### Task statement
Nothing but the lines from the start of the entries below through the line containing "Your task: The" should appear in the answer, copied exactly and free of pictures.

[Extracted data entries]
——————————
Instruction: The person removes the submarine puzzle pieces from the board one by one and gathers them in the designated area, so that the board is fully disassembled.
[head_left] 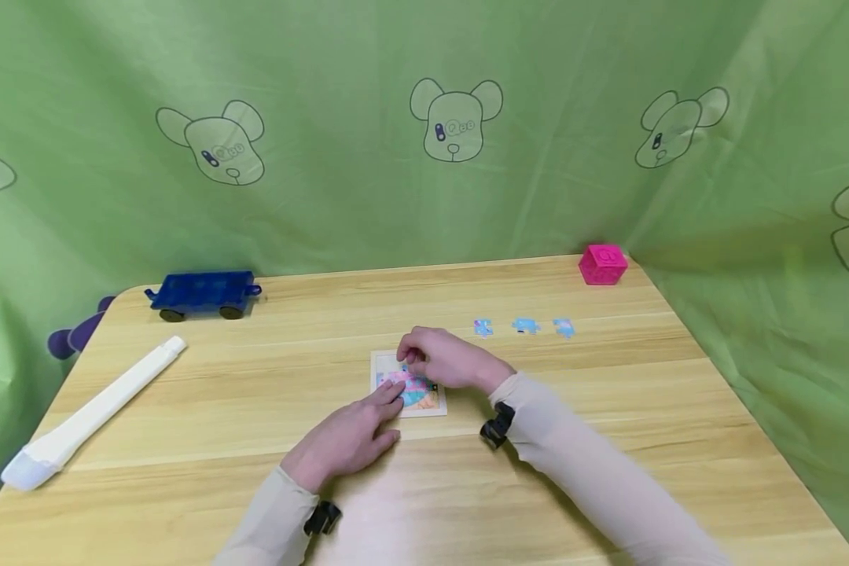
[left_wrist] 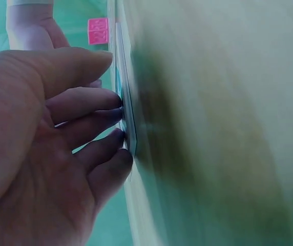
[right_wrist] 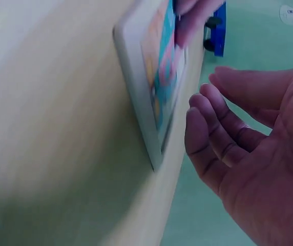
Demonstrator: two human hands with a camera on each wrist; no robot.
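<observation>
One white-framed, multicoloured flat jigsaw puzzle (head_left: pixel 420 399) lies under left-hand grip (head_left: pixel 352 434), fingers apart, touching; right-hand grip (head_left: pixel 447 358) just above, fingertips bunched, can't tell if holding.

A: What shades does the puzzle (head_left: pixel 417 398) show?
B: Pink, light blue and orange, in a white frame (head_left: pixel 428 413).
A: And from there, towards two o'clock?
B: Loose pieces (head_left: pixel 526 325), light blue with touches of pink, then a hot-pink block (head_left: pixel 603 266).
A: Ten o'clock?
B: A deep blue wagon (head_left: pixel 201 291) with dark wheels (head_left: pixel 230 313).
A: Nine?
B: A white stick (head_left: pixel 106 406).
A: Twelve?
B: Green curtain (head_left: pixel 339 196), patterned with pale, dark-outlined animal heads (head_left: pixel 454 141).
A: The sleeves (head_left: pixel 594 472) at four and eight?
B: Cream, above a yellowish wood-grained table (head_left: pixel 290 346).
</observation>
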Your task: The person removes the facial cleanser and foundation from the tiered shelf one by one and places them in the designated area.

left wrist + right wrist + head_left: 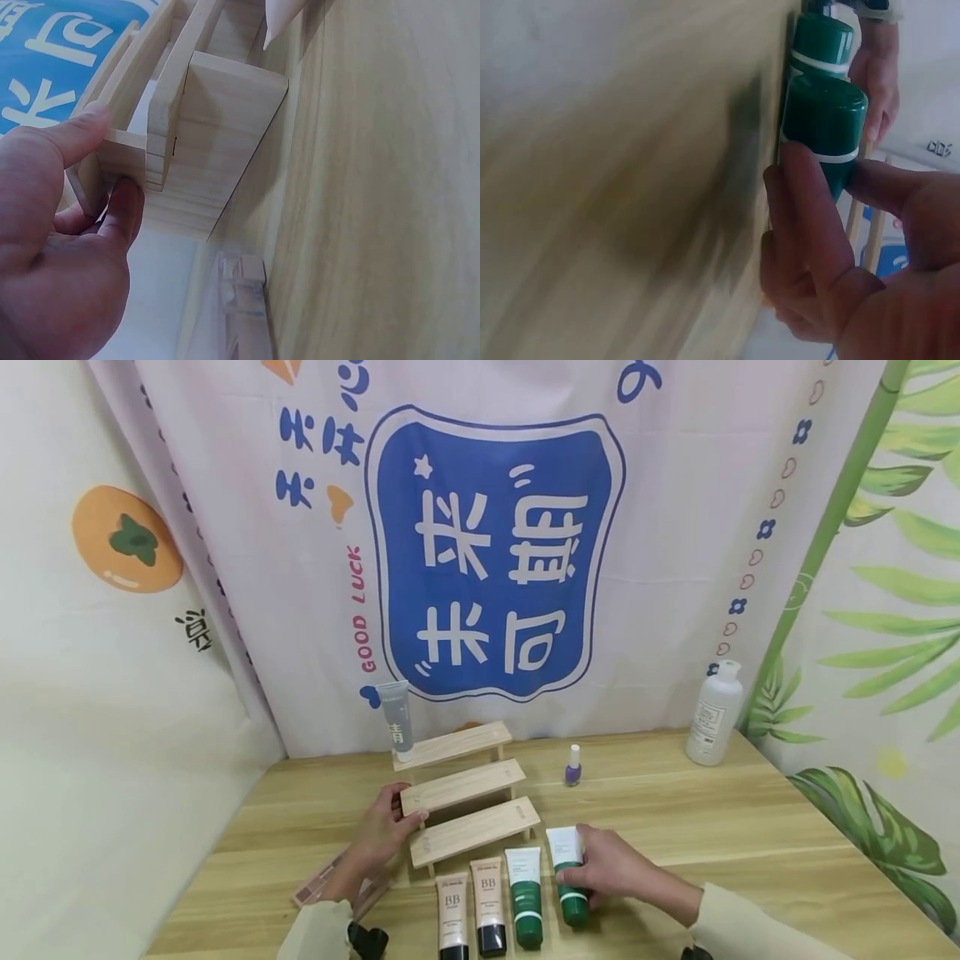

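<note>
A three-tier wooden display rack stands on the table. My left hand grips the left end of its middle tier; in the left wrist view the thumb lies on top and fingers are curled beneath the board. My right hand holds a white-and-green tube by its side, with fingers and thumb around it near the green cap. Left of it lies a similar green-and-white tube, then two beige BB cream tubes. A grey-blue tube stands on the rack's top tier.
Behind the rack's right side stands a purple nail polish bottle. A white bottle is at the back right. A flat palette lies partly under my left forearm. Printed cloth hangs behind the table.
</note>
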Action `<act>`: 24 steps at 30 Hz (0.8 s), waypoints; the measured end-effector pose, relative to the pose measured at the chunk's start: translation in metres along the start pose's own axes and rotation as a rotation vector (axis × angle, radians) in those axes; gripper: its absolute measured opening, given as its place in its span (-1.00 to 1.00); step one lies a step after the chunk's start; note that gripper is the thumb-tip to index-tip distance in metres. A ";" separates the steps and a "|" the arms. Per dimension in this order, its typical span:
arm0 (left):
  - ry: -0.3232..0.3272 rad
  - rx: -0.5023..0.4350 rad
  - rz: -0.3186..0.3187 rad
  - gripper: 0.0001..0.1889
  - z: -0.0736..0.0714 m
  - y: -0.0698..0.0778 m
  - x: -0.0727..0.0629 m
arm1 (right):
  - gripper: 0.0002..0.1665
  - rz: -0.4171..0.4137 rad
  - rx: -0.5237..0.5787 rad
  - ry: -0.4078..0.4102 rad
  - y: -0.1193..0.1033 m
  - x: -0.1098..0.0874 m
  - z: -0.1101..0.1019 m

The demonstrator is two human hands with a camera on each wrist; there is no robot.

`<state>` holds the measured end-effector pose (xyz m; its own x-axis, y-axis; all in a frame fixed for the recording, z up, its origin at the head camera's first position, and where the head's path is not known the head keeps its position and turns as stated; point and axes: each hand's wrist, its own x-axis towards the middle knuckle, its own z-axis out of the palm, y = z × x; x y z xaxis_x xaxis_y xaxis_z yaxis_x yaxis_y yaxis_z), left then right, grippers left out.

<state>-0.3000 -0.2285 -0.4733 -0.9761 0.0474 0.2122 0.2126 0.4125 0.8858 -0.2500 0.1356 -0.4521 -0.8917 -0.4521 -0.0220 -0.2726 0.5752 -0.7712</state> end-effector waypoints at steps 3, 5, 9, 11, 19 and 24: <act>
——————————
### Solution for this task
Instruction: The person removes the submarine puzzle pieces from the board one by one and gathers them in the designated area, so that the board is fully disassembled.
[head_left] 
[left_wrist] 
[right_wrist] 
Demonstrator: two human hands with a camera on each wrist; no robot.
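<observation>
One white-framed, multicoloured flat jigsaw puzzle (head_left: pixel 420 399) lies under left-hand grip (head_left: pixel 352 434), fingers apart, touching; right-hand grip (head_left: pixel 447 358) just above, fingertips bunched, can't tell if holding.

A: What shades does the puzzle (head_left: pixel 417 398) show?
B: Pink, light blue and orange, in a white frame (head_left: pixel 428 413).
A: And from there, towards two o'clock?
B: Loose pieces (head_left: pixel 526 325), light blue with touches of pink, then a hot-pink block (head_left: pixel 603 266).
A: Ten o'clock?
B: A deep blue wagon (head_left: pixel 201 291) with dark wheels (head_left: pixel 230 313).
A: Nine?
B: A white stick (head_left: pixel 106 406).
A: Twelve?
B: Green curtain (head_left: pixel 339 196), patterned with pale, dark-outlined animal heads (head_left: pixel 454 141).
A: The sleeves (head_left: pixel 594 472) at four and eight?
B: Cream, above a yellowish wood-grained table (head_left: pixel 290 346).
</observation>
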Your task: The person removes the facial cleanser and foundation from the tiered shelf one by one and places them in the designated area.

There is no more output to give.